Bearbeiter: Christoph Henckel/Karsten Gaede

Zitiervorschlag: BGH, 4 StR 320/16, Urteil v. 29.09.2016, HRRS 2016 Nr. 1163


BGH 4 StR 320/16 - Urteil vom 29. September 2016 (LG Waldshut-Tiengen)

Tatrichterliche Beweiswürdigung (Anforderungen an ein freisprechendes Urteil: kein Stützen auf rein abstrakt-theoretisch mögliche Geschehensabläufe, Abweichen von der Einschätzung eines Sachverständigen: Darstellung im Urteil, Wiedergabe der Ausführungen des Sachverständigen).

§ 261 StPO; § 267 Abs. 5 Satz 1 StPO

Entscheidungstenor

1. Auf die Revision der Staatsanwaltschaft wird das Urteil des Landgerichts Waldshut-Tiengen vom 5. Februar 2016 mit den Feststellungen aufgehoben.
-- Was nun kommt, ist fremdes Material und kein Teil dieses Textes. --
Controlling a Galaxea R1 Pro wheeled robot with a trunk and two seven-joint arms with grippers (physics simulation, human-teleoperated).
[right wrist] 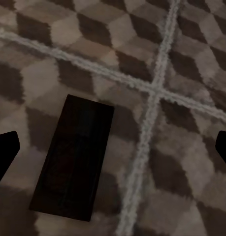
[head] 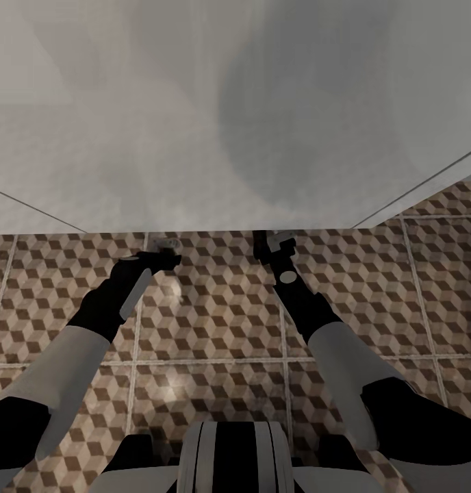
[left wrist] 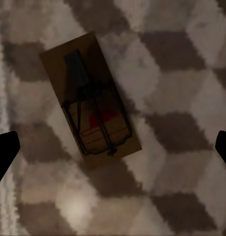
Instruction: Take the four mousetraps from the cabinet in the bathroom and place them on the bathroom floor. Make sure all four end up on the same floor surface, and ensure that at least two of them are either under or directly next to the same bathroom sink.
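Left pincer (left wrist: pixel 113 147) spread wide and empty above a mousetrap (left wrist: pixel 90 96) lying flat on the bathroom floor (left wrist: pixel 181 59), right pincer (right wrist: pixel 113 152) equally spread, empty, over a dark second mousetrap (right wrist: pixel 73 157) beside a grout crossing.

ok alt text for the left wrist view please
A mousetrap lies flat on the cube-patterned floor, its tan board angled across the tile, with dark wire parts and a red patch on top. The two dark fingertips of the open left gripper stand wide apart, touching nothing.
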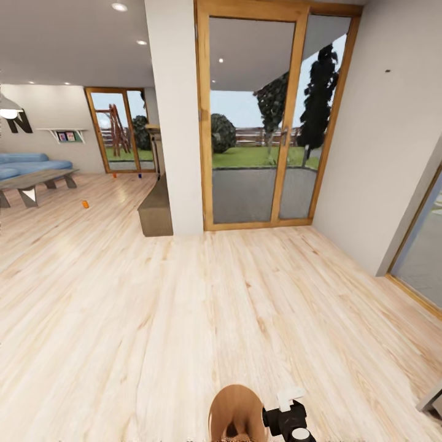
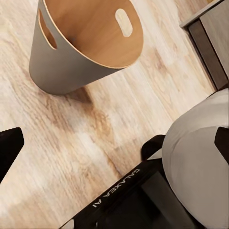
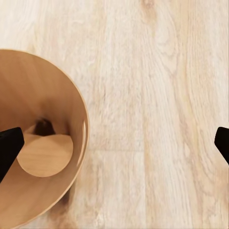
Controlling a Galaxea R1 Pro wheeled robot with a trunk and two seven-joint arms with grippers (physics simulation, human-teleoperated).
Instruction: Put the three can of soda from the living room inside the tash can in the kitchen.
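Observation:
The tash can (image 1: 236,410), grey outside and brown inside, is at the bottom of the head view, just in front of me on the plank floor. My right gripper (image 3: 114,143) is open above the floor, with one fingertip (image 3: 9,148) over the tash can's (image 3: 43,143) mouth. My left gripper (image 2: 114,143) is open too, and the tash can (image 2: 86,43) lies beyond it, apart from the fingers. Far off in the living room, an orange can of soda (image 1: 85,204) stands on the floor. Another orange one (image 1: 114,175) and a dark blue one (image 1: 139,175) stand by the far glass door.
A white pillar (image 1: 178,123) with a low bench (image 1: 156,212) at its foot stands ahead left. Wood-framed glass doors (image 1: 270,123) are straight ahead. A blue sofa (image 1: 31,164) and low table (image 1: 37,181) are far left. A cabinet corner (image 2: 212,43) is near my base.

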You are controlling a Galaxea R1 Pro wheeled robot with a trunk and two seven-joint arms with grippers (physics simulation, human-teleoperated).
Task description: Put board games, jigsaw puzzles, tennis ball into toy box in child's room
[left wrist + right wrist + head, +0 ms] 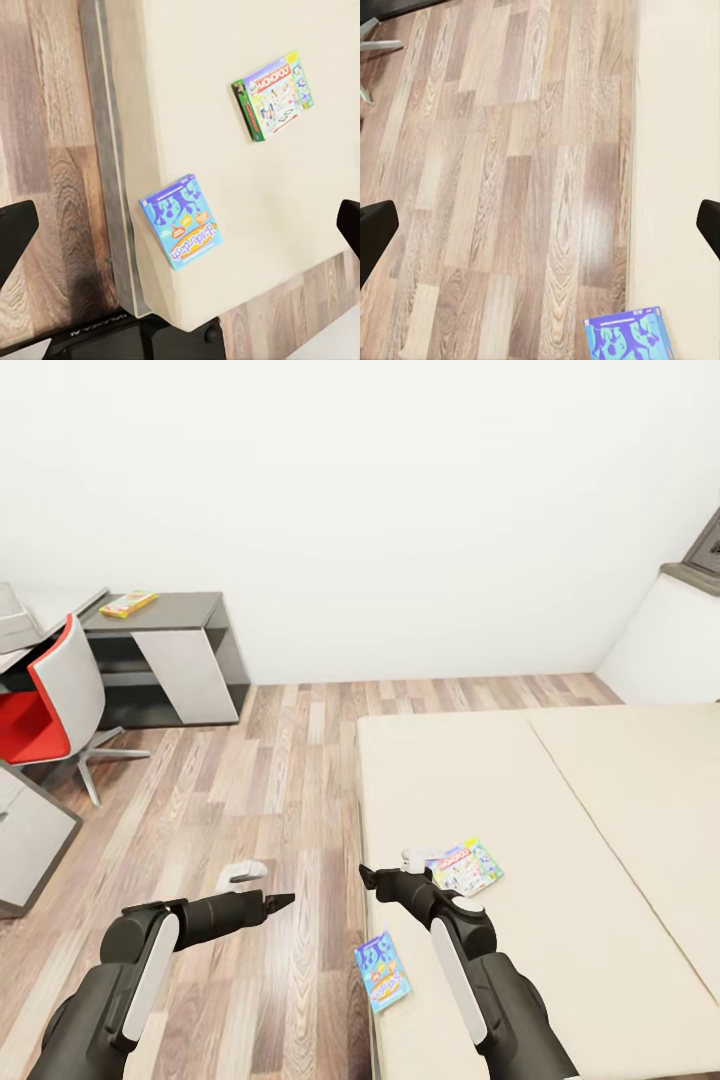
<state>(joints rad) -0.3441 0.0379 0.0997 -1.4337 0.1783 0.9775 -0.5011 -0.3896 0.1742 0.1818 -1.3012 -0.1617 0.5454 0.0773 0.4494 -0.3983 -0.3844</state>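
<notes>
Because two board games lie on the bed [560, 810] within arm's reach, the robot stands at the mattress's near-left corner with both arms forward. In the head view the blue cartoon game box [382, 971] sits at about 6 o'clock, flat on the cream mattress just inside its left edge, a placement that should let a finger slip under from the edge side. The pale Monopoly box [466, 866] lies flat too, further in, at 1 o'clock from the blue one and well apart from it. The right gripper [385, 877] hangs above the bed edge between them, nearer the Monopoly box; its fingertips stand wide apart in the right wrist view, holding nothing, which suits an approach rather than a grasp. The left gripper [270, 905] hovers over the wood-plank floor [250, 790] at 9 o'clock from the right one, likewise spread and empty; its camera looks across both boxes. Far off at 10 o'clock, a yellow-green game box [128, 603] rests on the dark-grey cabinet top [185, 608], beside the red chair [45, 715]. I judge no toy is yet collected.
</notes>
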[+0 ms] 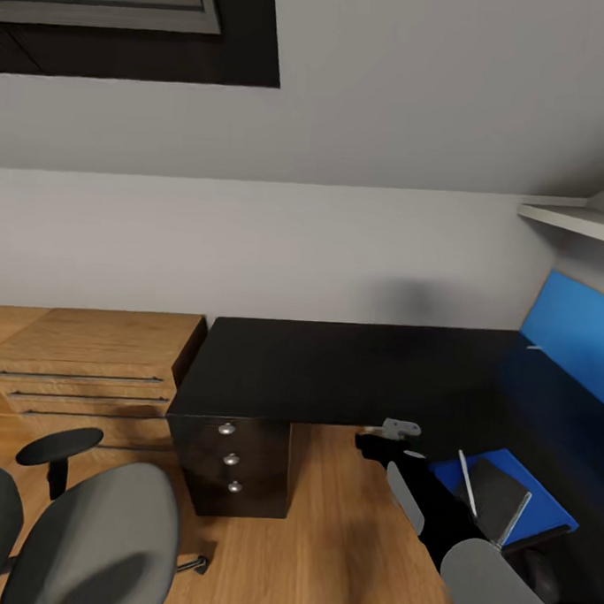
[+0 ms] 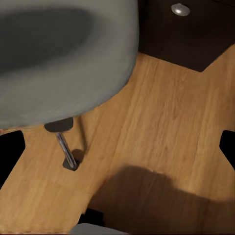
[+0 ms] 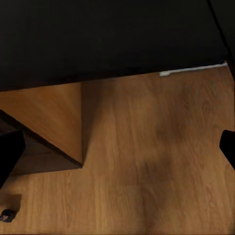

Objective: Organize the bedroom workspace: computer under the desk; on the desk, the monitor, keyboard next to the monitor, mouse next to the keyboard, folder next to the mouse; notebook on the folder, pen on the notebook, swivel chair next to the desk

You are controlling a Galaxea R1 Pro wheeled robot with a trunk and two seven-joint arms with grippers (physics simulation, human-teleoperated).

2. Die Sache wird zu neuer Verhandlung und Entscheidung, auch über die Kosten des Rechtsmittels, an eine als Jugendschutzkammer zuständige Strafkammer des Landgerichts Freiburg zurückverwiesen.

Gründe

Nach der zugelassenen Anklage liegt dem Angeklagten sexueller Missbrauch von Kindern in Tateinheit mit sexuellem Missbrauch von Schutzbefohlenen in fünf Fällen, sexueller Missbrauch von Kindern und schwerer sexueller Missbrauch von Kindern in Tateinheit mit sexuellem Missbrauch von Schutzbefohlenen in zwei Fällen zur Last. Der zur Tatzeit an einer Schule für Körperbehinderte als Lehrer tätige Angeklagte soll an dem am 6. August 1998 geborenen Nebenkläger, einem seiner Schüler, im Sommer 2009 während einer Unterrichtspause in seinem in Schulnähe geparkten Reisemobil den Oralverkehr ausgeübt (Fall 1) und vor ihm in der Dusche des Schulschwimmbads onaniert haben (Fall 2). Außerdem soll es bei Besuchen des Nebenklägers in der Wohnung des Angeklagten in der Zeit vom 1. Januar 2009 bis zum Ende des Schuljahrs 2010/2011 zu sexuellen Handlungen des Angeklagten vor und an dem Nebenkläger und zu sexuellen Handlungen des Nebenklägers an dem Angeklagten gekommen sein. Dabei soll der Angeklagte nach der Vorführung von mehreren kurzen Pornofilmen sein erigiertes Geschlechtsteil an dem Nebenkläger gerieben und diesen an seinem Geschlechtsteil berührt (Fall 3) sowie bei einer anderen Gelegenheit sein erigiertes Geschlechtsteil zwischen dessen Beine geschoben haben (Fall 4). Außerdem soll der Nebenkläger von dem Angeklagten dazu veranlasst worden sein, ihm bei der Selbstbefriedigung zuzusehen und das zu diesem Zweck gezuckerte Sperma von seinem Penis abzulecken (Fall 5), in den Mund des Angeklagten zu urinieren (Fall 6) sowie an dem Angeklagten den Oralverkehr auszuüben (Fall 7). Schließlich soll der Angeklagte zur eigenen sexuellen Stimulation vor dem Nebenkläger einen Löffelstiel in die Harnröhre seines erigierten Penis eingeführt und ihn dazu veranlasst haben, an dem Penis zu fühlen, wie weit der Löffelstiel bereits eingeführt sei (Fall 8). Das Landgericht hat den Angeklagten von allen Vorwürfen aus tatsächlichen Gründen freigesprochen. Hiergegen richtet sich die vom Generalbundesanwalt vertretene Revision der Staatsanwaltschaft. Das Rechtsmittel hat Erfolg.

I.

Das Landgericht hat im Wesentlichen die folgenden Feststellungen und Wertungen getroffen:

1. Der nicht vorbestrafte Angeklagte war in den Schuljahren 2005/2006 bis 2010/2011 Lehrer des Nebenklägers an einer Schule für Körperbehinderte. Das Lehrer-Schüler-Verhältnis war gut. Der Angeklagte war der Lieblingslehrer des Nebenklägers. Zu im Einzelnen nicht näher feststellbaren Zeitpunkten zwischen dem 1. Januar 2009 und dem Ende des Schuljahrs 2010/2011 kam es zu mindestens zwei Übernachtungen des Nebenklägers im Haus des Angeklagten, die jeweils mit dessen Mutter abgesprochen waren. Zum Schuljahr 2011/2012 wechselte der Nebenkläger - auch auf Empfehlung des Angeklagten - auf eine andere Schule.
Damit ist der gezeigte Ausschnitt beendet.